Dataset excerpts:
■ ■ ■ ■ ■ ■ ■

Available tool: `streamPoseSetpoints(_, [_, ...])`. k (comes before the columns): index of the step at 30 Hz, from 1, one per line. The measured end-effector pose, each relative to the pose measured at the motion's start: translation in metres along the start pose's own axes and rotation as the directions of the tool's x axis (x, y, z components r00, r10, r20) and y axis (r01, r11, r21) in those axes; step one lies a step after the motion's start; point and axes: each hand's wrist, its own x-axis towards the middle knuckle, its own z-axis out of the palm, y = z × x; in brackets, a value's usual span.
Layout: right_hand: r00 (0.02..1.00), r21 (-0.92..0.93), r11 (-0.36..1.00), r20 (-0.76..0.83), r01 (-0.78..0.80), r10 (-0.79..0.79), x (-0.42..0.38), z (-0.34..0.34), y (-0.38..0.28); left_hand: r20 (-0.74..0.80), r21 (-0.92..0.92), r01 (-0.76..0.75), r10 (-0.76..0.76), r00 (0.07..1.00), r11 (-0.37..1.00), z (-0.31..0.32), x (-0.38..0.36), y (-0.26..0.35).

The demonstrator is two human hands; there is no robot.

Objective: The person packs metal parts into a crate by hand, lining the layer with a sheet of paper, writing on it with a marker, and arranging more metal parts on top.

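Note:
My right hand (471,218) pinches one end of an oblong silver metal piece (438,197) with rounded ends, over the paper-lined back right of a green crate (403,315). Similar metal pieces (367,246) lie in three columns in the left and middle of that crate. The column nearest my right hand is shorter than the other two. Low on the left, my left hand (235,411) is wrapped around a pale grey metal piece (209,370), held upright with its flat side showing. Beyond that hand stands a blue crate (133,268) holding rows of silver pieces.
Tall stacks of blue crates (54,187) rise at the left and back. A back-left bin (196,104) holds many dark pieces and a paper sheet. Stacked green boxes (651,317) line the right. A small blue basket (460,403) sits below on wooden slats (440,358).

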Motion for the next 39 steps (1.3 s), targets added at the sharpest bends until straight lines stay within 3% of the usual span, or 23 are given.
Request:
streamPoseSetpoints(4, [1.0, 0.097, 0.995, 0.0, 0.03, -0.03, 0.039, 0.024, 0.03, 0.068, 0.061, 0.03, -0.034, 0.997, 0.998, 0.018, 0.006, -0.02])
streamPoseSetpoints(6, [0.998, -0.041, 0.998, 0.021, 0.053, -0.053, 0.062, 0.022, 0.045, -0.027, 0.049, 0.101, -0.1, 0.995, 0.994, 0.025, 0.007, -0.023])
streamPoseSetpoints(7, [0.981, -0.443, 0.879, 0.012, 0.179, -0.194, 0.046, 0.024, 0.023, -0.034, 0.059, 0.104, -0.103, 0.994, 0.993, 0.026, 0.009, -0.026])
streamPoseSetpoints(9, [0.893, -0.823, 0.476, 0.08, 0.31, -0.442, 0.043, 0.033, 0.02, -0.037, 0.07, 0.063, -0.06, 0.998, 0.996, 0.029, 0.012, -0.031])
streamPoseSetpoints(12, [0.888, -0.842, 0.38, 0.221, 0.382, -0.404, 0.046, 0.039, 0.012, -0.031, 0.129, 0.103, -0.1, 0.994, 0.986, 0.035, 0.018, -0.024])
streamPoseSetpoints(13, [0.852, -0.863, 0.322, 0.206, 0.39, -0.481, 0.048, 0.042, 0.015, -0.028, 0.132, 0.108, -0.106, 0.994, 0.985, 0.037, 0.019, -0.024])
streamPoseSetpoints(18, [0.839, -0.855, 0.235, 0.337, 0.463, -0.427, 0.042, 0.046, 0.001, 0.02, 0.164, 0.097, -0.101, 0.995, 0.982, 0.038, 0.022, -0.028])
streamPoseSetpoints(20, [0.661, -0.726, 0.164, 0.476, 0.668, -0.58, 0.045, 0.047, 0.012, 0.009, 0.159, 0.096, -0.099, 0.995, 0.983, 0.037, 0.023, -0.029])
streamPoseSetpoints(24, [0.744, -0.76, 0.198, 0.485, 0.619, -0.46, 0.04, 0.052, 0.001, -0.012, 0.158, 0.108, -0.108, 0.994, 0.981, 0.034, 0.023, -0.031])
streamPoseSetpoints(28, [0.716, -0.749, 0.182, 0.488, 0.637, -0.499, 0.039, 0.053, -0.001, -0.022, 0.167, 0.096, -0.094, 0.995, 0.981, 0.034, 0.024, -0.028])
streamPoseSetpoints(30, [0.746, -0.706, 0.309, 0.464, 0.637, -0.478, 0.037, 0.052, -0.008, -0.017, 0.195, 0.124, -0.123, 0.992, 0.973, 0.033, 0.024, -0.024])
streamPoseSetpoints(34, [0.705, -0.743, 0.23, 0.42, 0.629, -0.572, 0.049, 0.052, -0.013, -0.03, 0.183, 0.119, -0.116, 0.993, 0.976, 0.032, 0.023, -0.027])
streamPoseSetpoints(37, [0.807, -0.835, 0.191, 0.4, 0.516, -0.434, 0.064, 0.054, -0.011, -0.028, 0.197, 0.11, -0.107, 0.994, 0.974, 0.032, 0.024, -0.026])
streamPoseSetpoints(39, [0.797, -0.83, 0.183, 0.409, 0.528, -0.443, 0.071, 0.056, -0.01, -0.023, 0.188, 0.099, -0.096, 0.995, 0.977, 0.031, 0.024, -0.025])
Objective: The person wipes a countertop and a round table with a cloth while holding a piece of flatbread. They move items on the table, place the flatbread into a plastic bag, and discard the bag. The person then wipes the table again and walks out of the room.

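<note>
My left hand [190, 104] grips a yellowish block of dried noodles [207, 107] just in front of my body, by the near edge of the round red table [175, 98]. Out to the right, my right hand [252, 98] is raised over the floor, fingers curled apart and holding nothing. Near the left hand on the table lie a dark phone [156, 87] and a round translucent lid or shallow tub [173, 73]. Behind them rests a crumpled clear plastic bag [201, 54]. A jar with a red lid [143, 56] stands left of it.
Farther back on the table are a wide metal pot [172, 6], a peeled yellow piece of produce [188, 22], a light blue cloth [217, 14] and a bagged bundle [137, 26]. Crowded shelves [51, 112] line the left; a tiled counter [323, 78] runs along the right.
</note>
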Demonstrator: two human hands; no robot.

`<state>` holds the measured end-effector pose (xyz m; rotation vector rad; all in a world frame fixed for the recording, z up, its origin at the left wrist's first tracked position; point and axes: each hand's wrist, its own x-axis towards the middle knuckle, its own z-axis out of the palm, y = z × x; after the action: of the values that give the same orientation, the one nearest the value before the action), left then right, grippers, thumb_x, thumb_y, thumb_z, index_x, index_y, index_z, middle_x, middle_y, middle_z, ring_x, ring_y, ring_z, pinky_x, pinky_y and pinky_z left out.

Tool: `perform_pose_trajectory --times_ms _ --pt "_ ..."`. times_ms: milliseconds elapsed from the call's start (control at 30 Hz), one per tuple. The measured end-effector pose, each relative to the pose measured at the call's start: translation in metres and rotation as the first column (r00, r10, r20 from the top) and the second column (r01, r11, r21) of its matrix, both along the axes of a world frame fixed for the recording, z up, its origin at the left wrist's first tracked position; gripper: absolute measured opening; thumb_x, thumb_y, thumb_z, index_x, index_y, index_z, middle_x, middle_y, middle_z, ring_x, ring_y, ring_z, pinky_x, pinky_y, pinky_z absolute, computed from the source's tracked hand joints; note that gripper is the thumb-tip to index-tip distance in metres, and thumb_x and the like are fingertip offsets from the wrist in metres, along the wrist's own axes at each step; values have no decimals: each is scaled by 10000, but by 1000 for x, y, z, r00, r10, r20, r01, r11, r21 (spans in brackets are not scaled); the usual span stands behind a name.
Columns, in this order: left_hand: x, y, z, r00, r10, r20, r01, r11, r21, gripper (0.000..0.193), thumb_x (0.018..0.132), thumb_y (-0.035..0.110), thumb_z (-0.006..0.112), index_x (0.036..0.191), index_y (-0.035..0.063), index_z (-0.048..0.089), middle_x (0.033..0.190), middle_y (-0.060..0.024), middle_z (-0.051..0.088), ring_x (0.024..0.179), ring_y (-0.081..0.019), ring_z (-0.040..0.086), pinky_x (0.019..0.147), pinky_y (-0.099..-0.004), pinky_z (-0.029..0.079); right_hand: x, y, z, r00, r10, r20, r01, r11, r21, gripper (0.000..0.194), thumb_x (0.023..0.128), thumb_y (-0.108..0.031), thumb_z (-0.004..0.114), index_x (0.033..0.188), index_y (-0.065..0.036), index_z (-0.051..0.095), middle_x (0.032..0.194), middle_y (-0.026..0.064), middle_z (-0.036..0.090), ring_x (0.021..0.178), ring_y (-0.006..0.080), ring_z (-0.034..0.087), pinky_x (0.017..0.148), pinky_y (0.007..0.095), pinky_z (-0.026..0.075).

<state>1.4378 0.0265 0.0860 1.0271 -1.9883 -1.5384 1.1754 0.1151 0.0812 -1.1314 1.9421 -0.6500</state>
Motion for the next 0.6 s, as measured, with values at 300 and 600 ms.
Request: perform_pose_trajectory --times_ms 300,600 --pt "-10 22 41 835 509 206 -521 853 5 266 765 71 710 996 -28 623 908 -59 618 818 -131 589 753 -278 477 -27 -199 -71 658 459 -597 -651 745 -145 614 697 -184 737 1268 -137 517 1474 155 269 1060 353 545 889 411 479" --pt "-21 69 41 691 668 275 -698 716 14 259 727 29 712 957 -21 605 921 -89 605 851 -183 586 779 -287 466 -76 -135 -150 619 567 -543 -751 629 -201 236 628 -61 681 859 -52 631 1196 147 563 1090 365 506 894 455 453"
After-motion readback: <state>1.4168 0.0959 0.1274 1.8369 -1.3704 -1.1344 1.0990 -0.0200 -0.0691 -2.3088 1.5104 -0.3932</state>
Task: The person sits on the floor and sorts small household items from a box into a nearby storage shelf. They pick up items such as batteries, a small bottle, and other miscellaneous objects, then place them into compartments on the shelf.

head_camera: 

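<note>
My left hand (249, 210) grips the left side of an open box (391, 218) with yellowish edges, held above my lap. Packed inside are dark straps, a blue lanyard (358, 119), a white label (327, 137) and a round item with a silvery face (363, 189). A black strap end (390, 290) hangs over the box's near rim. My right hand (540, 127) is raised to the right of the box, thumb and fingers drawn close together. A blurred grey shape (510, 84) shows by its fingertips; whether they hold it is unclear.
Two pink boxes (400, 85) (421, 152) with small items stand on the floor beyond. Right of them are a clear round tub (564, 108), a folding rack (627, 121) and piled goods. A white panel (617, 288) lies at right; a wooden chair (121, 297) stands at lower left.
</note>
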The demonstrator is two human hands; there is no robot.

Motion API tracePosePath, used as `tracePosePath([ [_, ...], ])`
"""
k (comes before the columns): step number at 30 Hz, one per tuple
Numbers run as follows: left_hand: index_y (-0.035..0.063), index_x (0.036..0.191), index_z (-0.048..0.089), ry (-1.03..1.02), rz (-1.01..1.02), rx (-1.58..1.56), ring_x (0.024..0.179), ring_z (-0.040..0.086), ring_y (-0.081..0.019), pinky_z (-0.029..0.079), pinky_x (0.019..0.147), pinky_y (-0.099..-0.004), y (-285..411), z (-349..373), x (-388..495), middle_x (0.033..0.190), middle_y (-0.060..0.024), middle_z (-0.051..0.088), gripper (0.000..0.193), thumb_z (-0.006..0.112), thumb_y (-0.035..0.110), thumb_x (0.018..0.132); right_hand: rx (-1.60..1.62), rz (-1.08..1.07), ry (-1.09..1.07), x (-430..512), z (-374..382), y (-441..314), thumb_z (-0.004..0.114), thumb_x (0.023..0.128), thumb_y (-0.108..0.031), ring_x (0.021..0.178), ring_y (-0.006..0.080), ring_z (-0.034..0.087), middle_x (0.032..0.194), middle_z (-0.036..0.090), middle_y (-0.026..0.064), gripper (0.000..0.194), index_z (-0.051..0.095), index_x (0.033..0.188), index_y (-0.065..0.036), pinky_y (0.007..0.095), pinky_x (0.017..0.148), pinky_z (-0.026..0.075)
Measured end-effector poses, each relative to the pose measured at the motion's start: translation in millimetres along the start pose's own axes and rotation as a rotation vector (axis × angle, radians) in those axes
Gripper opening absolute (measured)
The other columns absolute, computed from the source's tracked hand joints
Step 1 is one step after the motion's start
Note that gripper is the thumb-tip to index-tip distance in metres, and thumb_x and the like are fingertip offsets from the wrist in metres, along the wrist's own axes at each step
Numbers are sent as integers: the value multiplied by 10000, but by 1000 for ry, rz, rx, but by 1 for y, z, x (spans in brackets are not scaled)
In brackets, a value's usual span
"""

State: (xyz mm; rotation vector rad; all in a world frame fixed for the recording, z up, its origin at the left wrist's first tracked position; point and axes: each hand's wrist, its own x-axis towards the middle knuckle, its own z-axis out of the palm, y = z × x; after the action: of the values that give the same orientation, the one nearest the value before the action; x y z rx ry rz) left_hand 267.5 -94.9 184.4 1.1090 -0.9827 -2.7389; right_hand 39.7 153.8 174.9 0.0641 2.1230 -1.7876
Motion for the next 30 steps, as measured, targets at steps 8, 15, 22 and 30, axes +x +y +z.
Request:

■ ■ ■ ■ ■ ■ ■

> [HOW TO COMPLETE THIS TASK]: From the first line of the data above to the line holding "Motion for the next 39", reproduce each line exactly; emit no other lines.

> [EXERCISE RESPONSE]:
Available tool: `streamPoseSetpoints(_, [_, ...])`. k (comes before the columns): index of the step at 30 Hz, from 1, one per line. The measured end-effector pose, each relative to the pose measured at the motion's start: translation in metres along the start pose's own axes and rotation as the directions of the tool's x axis (x, y, z components r00, r10, r20) and y axis (r01, r11, r21) in those axes; step one lies a step after the motion's start; point and axes: each hand's wrist, its own x-axis towards the middle knuckle, its own z-axis out of the palm, y = z × x; in brackets, a value's usual span.
Layout: right_hand: r00 (0.02..1.00), r21 (-0.92..0.93), r11 (-0.36..1.00), r20 (-0.76..0.83), r01 (-0.78..0.80), r10 (-0.79..0.79), x (-0.42..0.38), z (-0.34..0.34), y (-0.38..0.28); left_hand: r20 (-0.74..0.80), r21 (-0.92..0.92), r01 (-0.76..0.75), r10 (-0.76..0.76), r00 (0.07..1.00), r11 (-0.37..1.00), z (-0.31..0.32), x (-0.38..0.36), y (-0.26..0.35).

The demonstrator is two human hands; there is no robot.

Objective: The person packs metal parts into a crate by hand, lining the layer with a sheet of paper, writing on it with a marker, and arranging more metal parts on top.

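Note:
My right hand (471,218) pinches one end of an oblong silver metal piece (438,197) with rounded ends, over the paper-lined back right of a green crate (403,315). Similar metal pieces (367,246) lie in three columns in the left and middle of that crate. The column nearest my right hand is shorter than the other two. Low on the left, my left hand (235,411) is wrapped around a pale grey metal piece (209,370), held upright with its flat side showing. Beyond that hand stands a blue crate (133,268) holding rows of silver pieces.
Tall stacks of blue crates (54,187) rise at the left and back. A back-left bin (196,104) holds many dark pieces and a paper sheet. Stacked green boxes (651,317) line the right. A small blue basket (460,403) sits below on wooden slats (440,358).
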
Motion for the next 39 steps (1.3 s), targets added at the sharpest bends until straight lines stay within 3% of the usual span, or 23 are given.

The exercise was worked through completely.